Entrepreneurs often complain that it's hard to understand venture professionals. Their answers can be packed with venture community code words that make it difficult for rookie entrepreneurs to keep up. But it's worth the effort to learn their verbal shorthand because VC's do provide useful strategic guidance.
In advising you to go to Disney, the VC expert was probably directing you to Disney's own venture fund, Steamboat Ventures. Many large corporations, such as Intel, Procter & Gamble, SAIC, Bechtel, Comcast, Nokia (now BlueRun Ventures), IBM, and Novartis, have their own venture funds. Even the CIA has a venture fund, called In-Q-Tel, to help advance technologies for future government use.
The primary benefit of partnering with corporate venture funds is to gain fast access to large customers. For example, a portfolio company of Chevron-Texaco's venture fund may have an insider's advantage in rolling out new exploration technologies. Similarly, Steamboat's connection to Disney and Touchstone Pictures may provide you the right introductions to test and evaluate your animation tools in real world conditions, and then help you bring the finished product to market.

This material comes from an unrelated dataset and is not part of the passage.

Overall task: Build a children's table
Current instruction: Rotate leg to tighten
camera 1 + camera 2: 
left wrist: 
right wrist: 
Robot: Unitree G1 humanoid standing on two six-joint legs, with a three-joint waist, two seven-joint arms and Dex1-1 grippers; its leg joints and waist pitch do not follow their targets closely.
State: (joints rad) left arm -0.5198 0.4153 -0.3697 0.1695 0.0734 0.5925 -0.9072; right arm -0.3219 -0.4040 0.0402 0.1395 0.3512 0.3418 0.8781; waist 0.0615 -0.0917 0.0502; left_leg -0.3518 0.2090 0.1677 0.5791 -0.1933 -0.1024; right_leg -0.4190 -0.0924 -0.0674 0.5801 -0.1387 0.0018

On the other hand, many entrepreneurs avoid corporate venture funds to protect their proprietary information. They reason that a corporate VC may learn important trade secrets during presentations and then pursue the same business idea on their own. Another concern is the corporate VC may lock up their portfolio companies from selling technology to the corporation's competitors, thereby reducing management's own investment upside and flexibility. Every fund is different, and every investment is different, so ask corporate fund managers about any competitive restrictions as a condition for investing in your company. Simply, move on if you don't like the answer.